The ECMO support comes with its own set of challenges. For patients on ECMO, it is necessary that the blood flows at an appropriate rate for the exchange of gases to occur. Patients are put on anticoagulants such as heparin to prevent clotting of the circuit, which requires close monitoring of blood clotting time. Due to the use of heparin, there is always the impending danger of internal bleeding which can sometimes be fatal, especially if it occurs in the brain. It has been observed that about 20-30% of patients on ECMO may have internal bleeding due to heparin.

While Ali’s activated clotting time was being closely monitored, he developed significant gastrointestinal bleeding. His heparin levels were therefore re-titrated and blood products were transfused to prevent further bleeding. As he also had multiple episodes of generalized seizures while on ECMO, Ali was immediately started on antiepileptic drugs. Seizures might have been precipitated by conditions such as metabolic encephalopathy as no focal deficit, suggesting a brain bleed, was noticed. A brain CT scan would have been ideal to determine bleeding in the brain; however, this could not be done as the patient could not be moved to CT scan department due to ongoing ECMO. Ali was kept on minimum sedation so that he could be closely monitored, and his neurological status could be continuously assessed.

Ali’s condition slowly recovered after being on ECMO support for 8 days. He was then weaned off the ECMO over two days and maintained on ventilator support. However, by now, Ali had developed critical illness myo-neuropathy and was very weak. A tracheostomy was needed to assist his breathing and slowly the ventilator support was stopped after 3 days. After this, he gradually recovered. Intensive chest physiotherapy and limb therapy were started. Wheelchair mobilisation was done. He had to undergo considerable physiotherapy to regain his strength before he could be discharged.

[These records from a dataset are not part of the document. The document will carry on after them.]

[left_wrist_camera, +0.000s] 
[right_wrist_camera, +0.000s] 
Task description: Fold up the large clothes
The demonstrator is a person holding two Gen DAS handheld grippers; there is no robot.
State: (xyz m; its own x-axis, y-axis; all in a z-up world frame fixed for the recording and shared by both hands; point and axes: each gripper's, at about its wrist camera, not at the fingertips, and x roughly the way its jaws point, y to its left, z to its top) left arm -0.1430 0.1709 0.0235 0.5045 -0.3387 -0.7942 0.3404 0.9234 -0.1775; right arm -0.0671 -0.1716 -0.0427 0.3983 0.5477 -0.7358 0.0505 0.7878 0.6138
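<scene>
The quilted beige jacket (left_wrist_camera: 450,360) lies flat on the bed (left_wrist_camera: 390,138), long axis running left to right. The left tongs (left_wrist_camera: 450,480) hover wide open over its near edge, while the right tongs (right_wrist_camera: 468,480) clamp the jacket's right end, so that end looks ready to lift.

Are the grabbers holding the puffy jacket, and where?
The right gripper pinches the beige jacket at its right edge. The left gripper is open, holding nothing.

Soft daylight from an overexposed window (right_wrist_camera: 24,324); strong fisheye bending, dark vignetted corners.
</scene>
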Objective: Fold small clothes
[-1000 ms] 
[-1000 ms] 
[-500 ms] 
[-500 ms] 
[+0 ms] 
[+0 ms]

It was a difficult journey for both the patient and the medical team, especially since Ali’s condition deteriorated so rapidly, with the ventilator being ineffectual and him developing multiple generalized seizures and GI bleeding. However, Ali was one of the lucky severe swine flu infected patients who survived and eventually regained his strength to normalcy. Dr Kansal would like to specially thank Dr Rajesh Chawla, Dr Mukesh Goel, the entire ICU team, and the perfusionist for their tireless efforts in bringing Ali back to health.

Dr Kansal mentions that in the past season, they had 20 swine flu patients who required ventilator support, 5 of who had to be given ECMO, and of these, only 2 survived. She stresses that “swine flu can be one of the most severe ARDS, that must be diagnosed early on. If the patient does not start improving with mechanical ventilation, ECMO therapy should be considered”. While ECMO can be expensive, early treatment is imperative, although there is no guarantee that it will work for everyone.